==== PROVIDED MATERIAL ====

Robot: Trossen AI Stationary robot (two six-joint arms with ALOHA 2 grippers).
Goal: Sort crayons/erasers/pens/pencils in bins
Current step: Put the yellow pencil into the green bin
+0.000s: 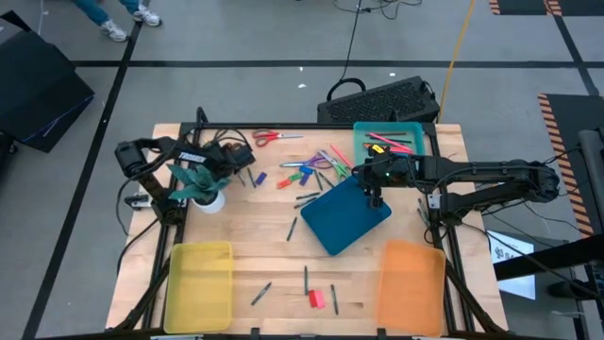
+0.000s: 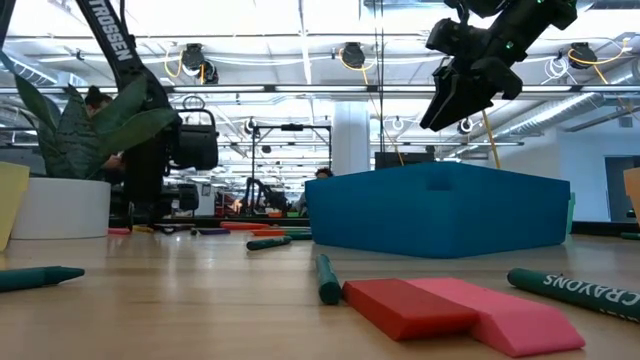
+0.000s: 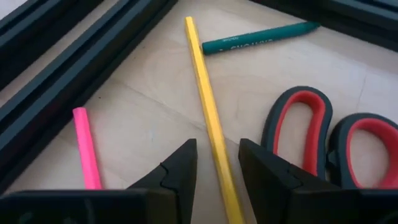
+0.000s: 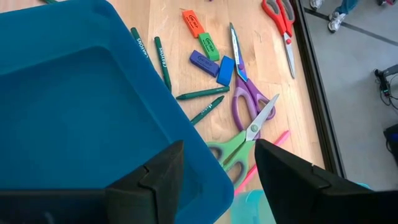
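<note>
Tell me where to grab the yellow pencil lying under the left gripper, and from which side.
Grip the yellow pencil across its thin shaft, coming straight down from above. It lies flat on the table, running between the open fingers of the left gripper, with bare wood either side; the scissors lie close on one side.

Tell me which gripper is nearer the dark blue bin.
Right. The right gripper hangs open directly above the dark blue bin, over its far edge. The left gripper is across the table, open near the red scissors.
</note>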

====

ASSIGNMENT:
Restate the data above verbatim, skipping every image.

SOLUTION FOR THIS PROBLEM:
Robot: Trossen AI Stationary robot (two six-joint arms with ALOHA 2 grippers).
Goal: Sort crayons/erasers/pens/pencils in bins
Current step: Put the yellow pencil into the green bin
+0.000s: 
+0.000s: 
+0.000s: 
+0.000s: 
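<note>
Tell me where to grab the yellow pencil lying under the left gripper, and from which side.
Grip the yellow pencil across its thin shaft, coming straight down from above. It lies flat on the table, running between the open fingers of the left gripper, with bare wood either side; the scissors lie close on one side.

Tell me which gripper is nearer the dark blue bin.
Right. The right gripper hangs open directly above the dark blue bin, over its far edge. The left gripper is across the table, open near the red scissors.
</note>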

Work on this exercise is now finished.